The second significant move of Allen's early tenure was luring superstar general manager Bob Whitsitt from the Seattle Supersonics in 1994. Whitsitt oversaw the dismantling of the Drexler teams, including trading or waiving every beloved iconic player therefrom within a span of two years. Allen's deep pockets and fondness for deal-making allowed "Trader Bob" to re-shape the team in his own image. Now came the days of the nine-digit payroll, of near-annual arrivals of big names like Scottie Pippen and Steve Smith, Dale Davis and Shawn Kemp. Once again the Blazers ascended the heights, not to the same extent as they had with Drexler but to a couple of Conference Finals appearances heralded by plenty of national press.
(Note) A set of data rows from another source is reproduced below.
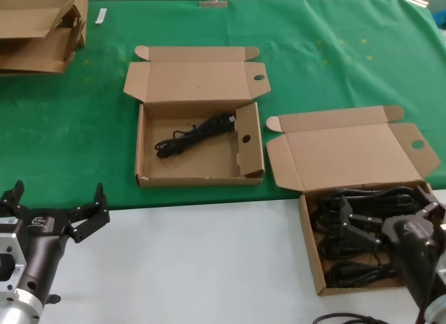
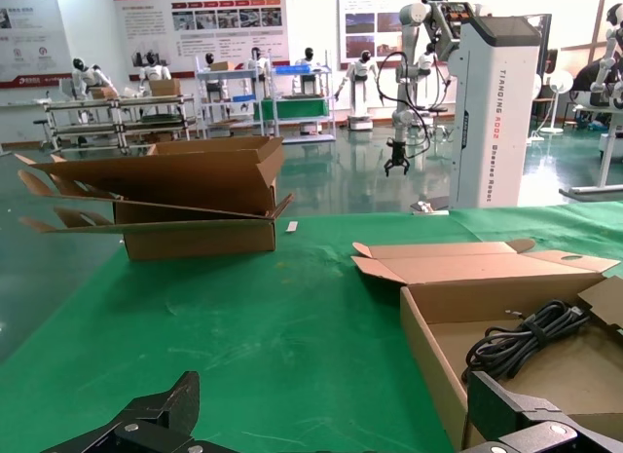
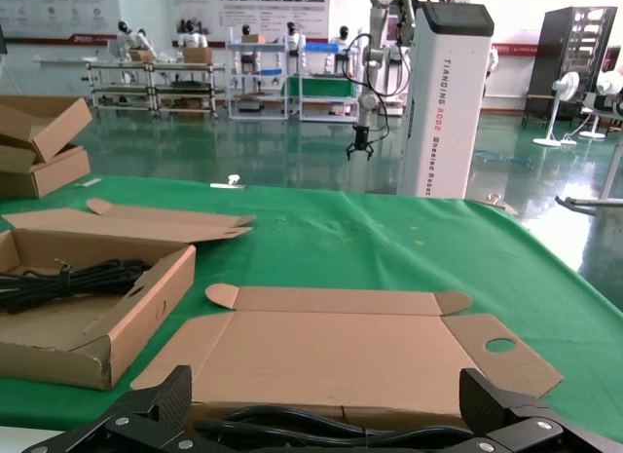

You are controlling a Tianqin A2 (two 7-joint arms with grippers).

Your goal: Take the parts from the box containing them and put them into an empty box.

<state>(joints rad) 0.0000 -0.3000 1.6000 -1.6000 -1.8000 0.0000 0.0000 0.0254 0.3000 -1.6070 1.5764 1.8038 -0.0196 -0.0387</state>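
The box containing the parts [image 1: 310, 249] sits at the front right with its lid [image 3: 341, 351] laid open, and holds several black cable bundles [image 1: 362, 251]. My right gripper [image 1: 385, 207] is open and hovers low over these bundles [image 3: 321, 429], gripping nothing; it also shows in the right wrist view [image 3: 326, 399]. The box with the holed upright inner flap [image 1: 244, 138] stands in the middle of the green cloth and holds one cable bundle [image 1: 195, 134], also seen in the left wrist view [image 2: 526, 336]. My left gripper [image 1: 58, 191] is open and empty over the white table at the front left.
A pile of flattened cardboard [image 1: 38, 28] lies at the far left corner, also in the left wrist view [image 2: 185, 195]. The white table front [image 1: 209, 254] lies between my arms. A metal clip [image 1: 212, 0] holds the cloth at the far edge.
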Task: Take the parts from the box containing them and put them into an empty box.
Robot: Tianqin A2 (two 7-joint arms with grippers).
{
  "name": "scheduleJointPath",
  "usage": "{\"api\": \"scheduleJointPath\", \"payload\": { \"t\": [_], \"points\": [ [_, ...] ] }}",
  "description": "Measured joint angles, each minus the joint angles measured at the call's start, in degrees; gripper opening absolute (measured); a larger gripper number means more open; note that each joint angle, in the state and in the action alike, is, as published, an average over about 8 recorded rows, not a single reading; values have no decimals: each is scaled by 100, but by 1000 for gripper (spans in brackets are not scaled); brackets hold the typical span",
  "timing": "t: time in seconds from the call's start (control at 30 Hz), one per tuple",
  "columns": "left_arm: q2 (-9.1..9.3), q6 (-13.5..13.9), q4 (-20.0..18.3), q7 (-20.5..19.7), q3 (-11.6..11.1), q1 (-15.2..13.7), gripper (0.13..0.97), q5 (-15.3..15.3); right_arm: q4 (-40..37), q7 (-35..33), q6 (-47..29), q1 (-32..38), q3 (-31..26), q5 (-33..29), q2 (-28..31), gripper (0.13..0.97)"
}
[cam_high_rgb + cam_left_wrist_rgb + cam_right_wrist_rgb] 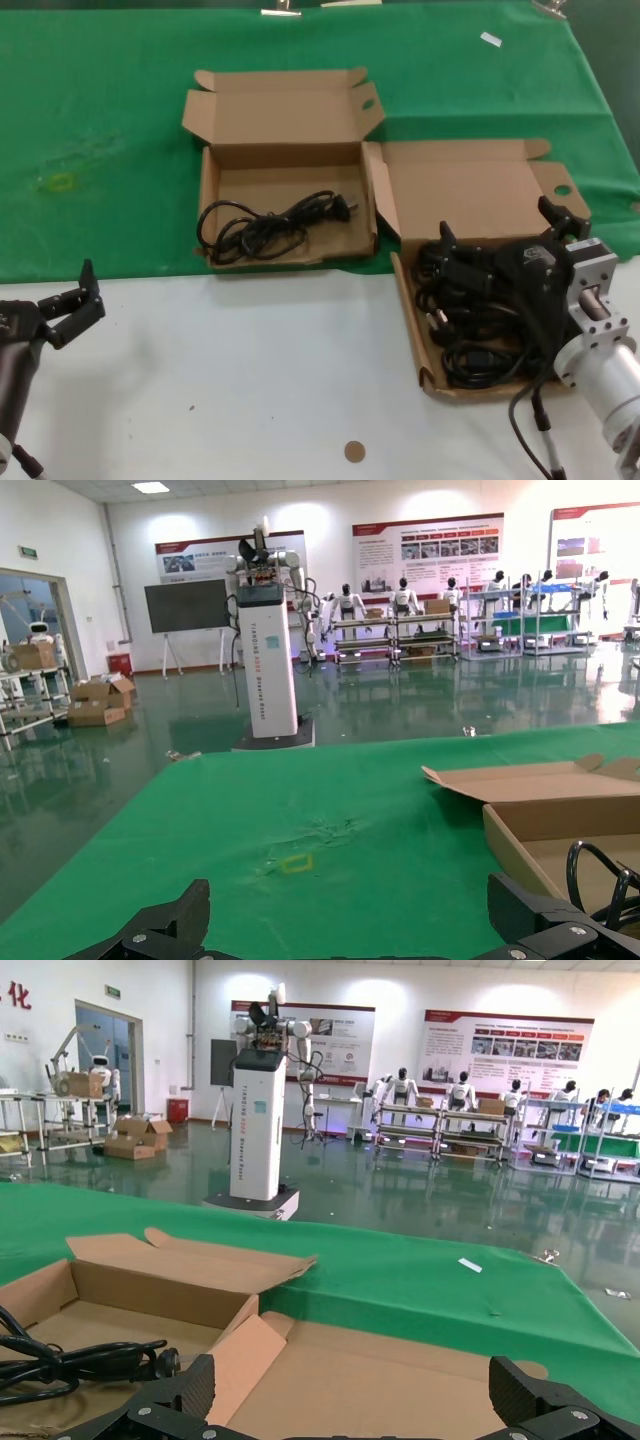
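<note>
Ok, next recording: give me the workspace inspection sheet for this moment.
Surface: white table, green cloth behind.
Job's things: left box holds one power cord bundle; right box holds a pile of cords.
Clutter: round brown disc; white scrap.
Grippers: left end effector open, idle over the table; right end effector open above the pile.
Cables: right arm's black lead.
Surroundings: hall with robots, shelves.

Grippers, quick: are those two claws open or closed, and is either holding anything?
Left gripper: open, holding nothing, over the white table.
Right gripper: open, holding nothing, above the power cords in the right box.
</note>
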Motion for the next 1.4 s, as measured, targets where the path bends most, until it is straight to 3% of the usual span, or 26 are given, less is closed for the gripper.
{"api": "scheduleJointPath", "payload": {
  "t": [1.4],
  "points": [
    [0, 0, 0, 1, 0, 0, 966, 0, 0, 0, 0, 0, 0, 0, 0, 966]
  ]
}}
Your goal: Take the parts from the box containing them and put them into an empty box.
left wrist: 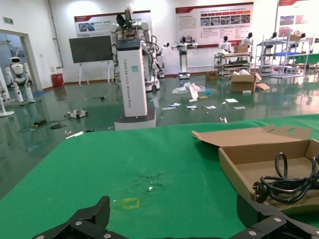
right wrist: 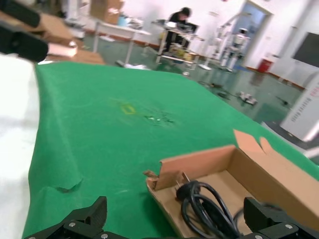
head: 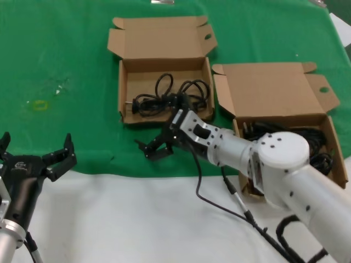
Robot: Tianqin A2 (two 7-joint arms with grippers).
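Nearest, at the white front edge, the left end effector waits, fingers spread, empty. Farther in, the right end effector hangs released just before the left box holding one looped power cord. More cords fill the right box.

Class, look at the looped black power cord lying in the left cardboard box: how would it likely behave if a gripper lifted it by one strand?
The power cord is thin and lies in loose loops, so it would probably sag and uncoil. Its moulded plug looks like the bulkiest part, so that end may dangle and swing. The loops overlap, so a neighbouring strand might drag along too.
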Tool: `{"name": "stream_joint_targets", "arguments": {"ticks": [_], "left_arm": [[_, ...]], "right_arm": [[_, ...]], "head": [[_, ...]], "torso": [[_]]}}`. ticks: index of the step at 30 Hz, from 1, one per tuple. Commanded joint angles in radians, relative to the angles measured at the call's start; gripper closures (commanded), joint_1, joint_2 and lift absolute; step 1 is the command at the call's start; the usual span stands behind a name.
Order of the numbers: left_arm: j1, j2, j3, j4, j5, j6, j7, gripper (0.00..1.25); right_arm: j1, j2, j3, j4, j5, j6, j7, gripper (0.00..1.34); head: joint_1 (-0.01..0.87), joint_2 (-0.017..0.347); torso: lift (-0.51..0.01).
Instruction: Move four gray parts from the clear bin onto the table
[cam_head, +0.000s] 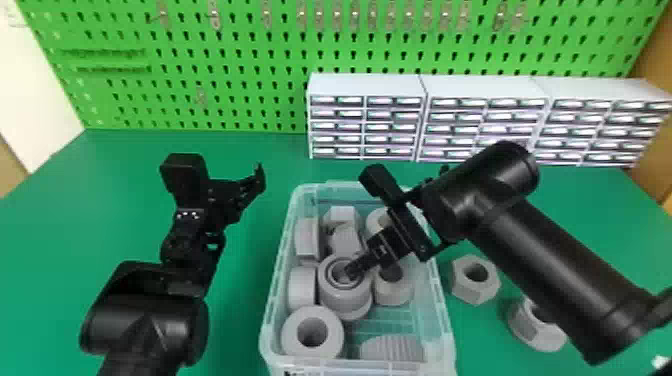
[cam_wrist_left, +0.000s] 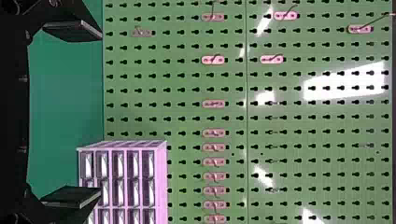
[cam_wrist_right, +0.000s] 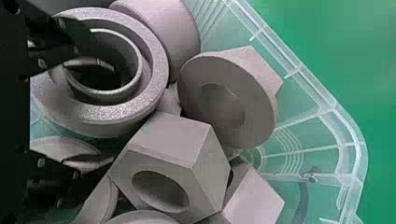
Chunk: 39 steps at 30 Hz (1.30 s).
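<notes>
Well, the right gripper (cam_head: 354, 270), fingers apart, has one fingertip inside a gray ring (cam_head: 332, 299) in the bin (cam_head: 277, 280), among other gray parts (cam_head: 306, 237). Two more (cam_head: 461, 290) lie beside it on the table (cam_head: 250, 260); the left gripper (cam_head: 225, 182) hangs wide.

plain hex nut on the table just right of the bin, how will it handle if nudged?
The hex nut should slide rather than roll, given its flat sides. Tipping looks unlikely, since it lies hole-up on a broad face. It's probably stiff, going by the crisp corners.
</notes>
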<state>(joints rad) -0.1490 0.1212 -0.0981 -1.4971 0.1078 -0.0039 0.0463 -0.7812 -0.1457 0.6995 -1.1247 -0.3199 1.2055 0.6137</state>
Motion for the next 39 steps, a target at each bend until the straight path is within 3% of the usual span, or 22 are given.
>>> {"name": "stream_joint_targets", "arguments": {"ticks": [1,6,18,39], "left_arm": [[0.0,0.0,0.0,0.0,0.001,-0.001,0.001,0.12],[0.005,0.002,0.0,0.002,0.001,-0.001,0.003,0.12],[0.011,0.005,0.0,0.002,0.003,-0.002,0.003,0.12],[0.014,0.005,0.0,0.002,0.004,-0.007,0.003,0.12]], "right_arm": [[-0.003,-0.002,0.0,0.0,0.002,0.006,0.0,0.78],[-0.006,-0.002,0.005,0.005,0.002,0.014,0.0,0.88],[-0.015,-0.002,-0.009,-0.01,0.016,0.068,0.0,0.89],[-0.012,-0.008,-0.098,-0.164,0.09,0.181,0.001,0.9]], "head": [[0.693,0.072],[0.693,0.072],[0.693,0.072],[0.693,0.072]], "torso": [[-0.052],[-0.052],[-0.052],[-0.052]]}}
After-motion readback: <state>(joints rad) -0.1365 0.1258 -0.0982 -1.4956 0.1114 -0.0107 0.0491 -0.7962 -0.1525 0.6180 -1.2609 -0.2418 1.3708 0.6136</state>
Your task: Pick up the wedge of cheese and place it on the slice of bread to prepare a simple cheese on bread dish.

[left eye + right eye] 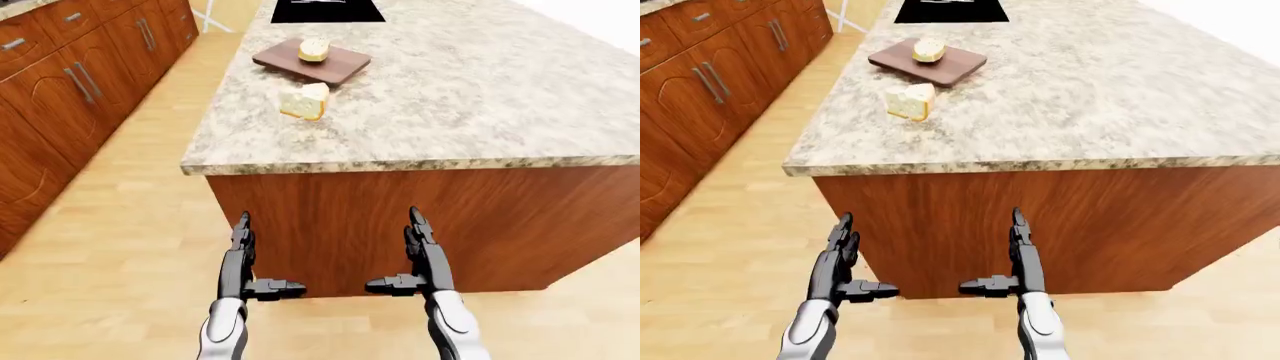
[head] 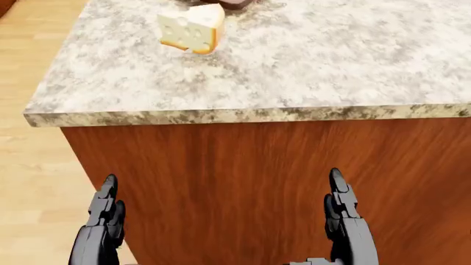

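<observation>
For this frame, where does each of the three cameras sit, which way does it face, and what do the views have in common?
Left-eye view: on the head, looking down and ahead over the speckled granite counter; shows the brown wooden cutting board with the slice of bread, the yellow cheese wedge, and both open hands, left hand and right hand.
Right-eye view: the same scene, shifted slightly leftward.
Head view: tilted lower and closer, on the counter edge and wooden side panel; only the fingers show.
Shared: cheese, counter, both hands.

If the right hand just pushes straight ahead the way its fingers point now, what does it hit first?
Most likely the wooden side panel of the island: the right hand sits below the countertop, open. Depth is unclear.
</observation>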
Continuing to spend freely while chasing the dream ushered in the Jailblazers era where mismatched talent and lack of character typified the Blazers' mise-en-scene. Allen's billions and itchy fingers--either his own or by extension through his GM's--paved the slow road to hell for a model franchise.
Allen also built the Rose Garden arena on his own dime, financing it in the 90's at terms which would lead to disaster in a different economy a decade later. Paying triple the interest of your Average Joe in the mid-2000's, sinking under the red ink of horrific contracts on the basketball side, Allen would put the arena into bankruptcy, adding to a blizzard of negative publicity. Murmuring uncertainties about the future of the team, Allen would assume the role of Portland's central villain previously reserved for incorrigible players and arrogant executives.
Allen's quick trigger finger paid dividends once again in 2006 when a consortium of front office minds, notably including young executive Kevin Pritchard, pulled off 6 trades on draft day, netting Brandon Roy and LaMarcus Aldridge and ushering in the next positive era for the team. Known as a "hands on" owner when it came to player selections, Allen had not seen draft success for more than a decade. Now he raked in a stack of riches, redeeming both his public image and the team's in one fell swoop.
Over the years Allen has reportedly taken huge losses supporting his Trail Blazers habit and feeding that of the fans. He's been a quiet but influential figure in both rounds of CBA negotiations between NBA players and owners. Even the General Managers he runs through frequently these days have labeled him the best owner, and one of the most involved, in professional sports.
Love him or hate him--and Blazer fans seem to alternate between each end of that spectrum depending on the season and situation--Paul Allen has been more influential than any single figure in Portland Trail Blazers history. He doesn't have the immediate-moment credibility of Harry Glickman closing the deal to create the team, Bill Walton hoisting a title, or Kevin Pritchard drafting Greg Oden instead of Kevin Durant but if you measure out effect over time this franchise has been shaped indelibly by its owner and his riches. The fortunes of the Trail Blazers changed forever when Paul Allen purchased them. That makes him buying the team the third most pivotal event on our list.